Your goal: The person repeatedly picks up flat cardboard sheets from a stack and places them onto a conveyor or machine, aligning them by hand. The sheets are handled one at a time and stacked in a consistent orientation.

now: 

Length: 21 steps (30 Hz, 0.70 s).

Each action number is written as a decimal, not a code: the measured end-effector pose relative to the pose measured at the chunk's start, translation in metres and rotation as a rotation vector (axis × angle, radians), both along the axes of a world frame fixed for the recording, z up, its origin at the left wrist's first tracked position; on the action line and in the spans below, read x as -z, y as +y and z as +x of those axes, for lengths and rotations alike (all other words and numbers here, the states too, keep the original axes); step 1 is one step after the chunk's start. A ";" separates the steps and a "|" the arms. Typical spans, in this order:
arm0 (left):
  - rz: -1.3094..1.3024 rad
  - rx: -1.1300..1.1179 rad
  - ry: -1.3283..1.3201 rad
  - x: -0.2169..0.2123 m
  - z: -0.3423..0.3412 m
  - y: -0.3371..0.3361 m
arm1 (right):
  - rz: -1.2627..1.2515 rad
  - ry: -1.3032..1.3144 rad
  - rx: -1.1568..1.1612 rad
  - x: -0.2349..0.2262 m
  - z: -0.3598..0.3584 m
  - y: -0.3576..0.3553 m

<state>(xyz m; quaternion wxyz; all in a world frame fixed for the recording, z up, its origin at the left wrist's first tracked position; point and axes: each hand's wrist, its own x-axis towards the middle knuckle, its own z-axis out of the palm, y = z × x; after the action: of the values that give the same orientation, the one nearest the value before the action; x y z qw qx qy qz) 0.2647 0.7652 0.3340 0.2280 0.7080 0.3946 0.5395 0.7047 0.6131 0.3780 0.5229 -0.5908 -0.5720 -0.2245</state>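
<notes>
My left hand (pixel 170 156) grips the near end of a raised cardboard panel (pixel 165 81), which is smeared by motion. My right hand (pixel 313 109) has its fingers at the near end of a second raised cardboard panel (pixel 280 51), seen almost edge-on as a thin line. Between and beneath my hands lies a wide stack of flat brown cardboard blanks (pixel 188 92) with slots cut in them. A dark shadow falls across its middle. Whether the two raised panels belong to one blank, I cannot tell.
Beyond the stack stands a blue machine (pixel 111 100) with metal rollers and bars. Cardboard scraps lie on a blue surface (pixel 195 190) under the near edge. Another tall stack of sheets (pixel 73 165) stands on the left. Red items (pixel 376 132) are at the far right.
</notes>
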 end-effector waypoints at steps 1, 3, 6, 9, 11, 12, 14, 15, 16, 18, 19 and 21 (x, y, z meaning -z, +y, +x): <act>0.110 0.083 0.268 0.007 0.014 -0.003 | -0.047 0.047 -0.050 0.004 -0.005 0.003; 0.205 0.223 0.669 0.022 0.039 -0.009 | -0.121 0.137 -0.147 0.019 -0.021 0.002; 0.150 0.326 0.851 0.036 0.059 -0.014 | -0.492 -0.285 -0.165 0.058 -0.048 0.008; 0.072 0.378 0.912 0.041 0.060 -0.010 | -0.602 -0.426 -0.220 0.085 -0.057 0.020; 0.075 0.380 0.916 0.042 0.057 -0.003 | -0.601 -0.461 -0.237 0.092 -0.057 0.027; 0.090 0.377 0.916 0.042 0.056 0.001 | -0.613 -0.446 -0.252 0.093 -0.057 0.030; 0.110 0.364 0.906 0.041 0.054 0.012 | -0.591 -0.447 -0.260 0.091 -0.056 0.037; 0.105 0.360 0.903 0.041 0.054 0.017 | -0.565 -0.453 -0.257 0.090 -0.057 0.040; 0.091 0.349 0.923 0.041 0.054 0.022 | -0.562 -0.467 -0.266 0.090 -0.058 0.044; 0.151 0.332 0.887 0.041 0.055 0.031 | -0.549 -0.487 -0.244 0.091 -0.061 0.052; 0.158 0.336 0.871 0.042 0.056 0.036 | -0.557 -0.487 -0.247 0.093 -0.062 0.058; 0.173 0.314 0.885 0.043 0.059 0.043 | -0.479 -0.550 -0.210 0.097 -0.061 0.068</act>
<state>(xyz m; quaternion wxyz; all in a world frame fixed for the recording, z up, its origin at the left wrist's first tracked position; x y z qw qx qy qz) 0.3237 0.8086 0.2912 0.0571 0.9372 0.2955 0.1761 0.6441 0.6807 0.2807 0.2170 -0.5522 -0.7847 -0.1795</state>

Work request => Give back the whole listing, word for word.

Output below =>
Your goal: The person repeatedly picks up flat cardboard sheets from a stack and places them onto a conveyor or machine, aligning them by hand. The sheets are handled one at a time and stacked in a consistent orientation.

now: 

Length: 21 steps (30 Hz, 0.70 s).

Each action number is written as a decimal, not a code: the measured end-effector pose relative to the pose measured at the chunk's start, translation in metres and rotation as a rotation vector (axis × angle, radians), both along the axes of a world frame fixed for the recording, z up, its origin at the left wrist's first tracked position; on the action line and in the spans below, read x as -z, y as +y and z as +x of those axes, for lengths and rotations alike (all other words and numbers here, the states too, keep the original axes); step 1 is one step after the chunk's start. A ";" separates the steps and a "|" the arms. Typical spans, in this order:
arm0 (left):
  - rz: -1.3094..1.3024 rad
  - rx: -1.1300..1.1179 rad
  - ry: -1.3283..1.3201 rad
  - x: -0.2169..0.2123 m
  - z: -0.3423..0.3412 m
  - y: -0.3371..0.3361 m
arm1 (right):
  - rz: -1.2627..1.2515 rad
  - ry: -1.3032..1.3144 rad
  - rx: -1.1568..1.1612 rad
  - x: -0.2349..0.2262 m
  - z: -0.3598..0.3584 m
  - y: -0.3576..0.3553 m

<state>(xyz m; quaternion wxyz; all in a world frame fixed for the recording, z up, its origin at the left wrist's first tracked position; point and axes: each hand's wrist, its own x-axis towards the middle knuckle, its own z-axis out of the palm, y = z × x; after the action: of the values that give the same orientation, the one nearest the value before the action; x y z qw qx qy qz) 0.2647 0.7652 0.3340 0.2280 0.7080 0.3946 0.5395 0.7047 0.6131 0.3780 0.5229 -0.5908 -0.5720 -0.2245</state>
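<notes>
My left hand (pixel 170 156) grips the near end of a raised cardboard panel (pixel 165 81), which is smeared by motion. My right hand (pixel 313 109) has its fingers at the near end of a second raised cardboard panel (pixel 280 51), seen almost edge-on as a thin line. Between and beneath my hands lies a wide stack of flat brown cardboard blanks (pixel 188 92) with slots cut in them. A dark shadow falls across its middle. Whether the two raised panels belong to one blank, I cannot tell.
Beyond the stack stands a blue machine (pixel 111 100) with metal rollers and bars. Cardboard scraps lie on a blue surface (pixel 195 190) under the near edge. Another tall stack of sheets (pixel 73 165) stands on the left. Red items (pixel 376 132) are at the far right.
</notes>
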 end-effector waypoints at steps 1, 3, 6, 9, 11, 12, 14, 15, 16, 18, 19 and 21 (x, y, z meaning -z, +y, +x): <act>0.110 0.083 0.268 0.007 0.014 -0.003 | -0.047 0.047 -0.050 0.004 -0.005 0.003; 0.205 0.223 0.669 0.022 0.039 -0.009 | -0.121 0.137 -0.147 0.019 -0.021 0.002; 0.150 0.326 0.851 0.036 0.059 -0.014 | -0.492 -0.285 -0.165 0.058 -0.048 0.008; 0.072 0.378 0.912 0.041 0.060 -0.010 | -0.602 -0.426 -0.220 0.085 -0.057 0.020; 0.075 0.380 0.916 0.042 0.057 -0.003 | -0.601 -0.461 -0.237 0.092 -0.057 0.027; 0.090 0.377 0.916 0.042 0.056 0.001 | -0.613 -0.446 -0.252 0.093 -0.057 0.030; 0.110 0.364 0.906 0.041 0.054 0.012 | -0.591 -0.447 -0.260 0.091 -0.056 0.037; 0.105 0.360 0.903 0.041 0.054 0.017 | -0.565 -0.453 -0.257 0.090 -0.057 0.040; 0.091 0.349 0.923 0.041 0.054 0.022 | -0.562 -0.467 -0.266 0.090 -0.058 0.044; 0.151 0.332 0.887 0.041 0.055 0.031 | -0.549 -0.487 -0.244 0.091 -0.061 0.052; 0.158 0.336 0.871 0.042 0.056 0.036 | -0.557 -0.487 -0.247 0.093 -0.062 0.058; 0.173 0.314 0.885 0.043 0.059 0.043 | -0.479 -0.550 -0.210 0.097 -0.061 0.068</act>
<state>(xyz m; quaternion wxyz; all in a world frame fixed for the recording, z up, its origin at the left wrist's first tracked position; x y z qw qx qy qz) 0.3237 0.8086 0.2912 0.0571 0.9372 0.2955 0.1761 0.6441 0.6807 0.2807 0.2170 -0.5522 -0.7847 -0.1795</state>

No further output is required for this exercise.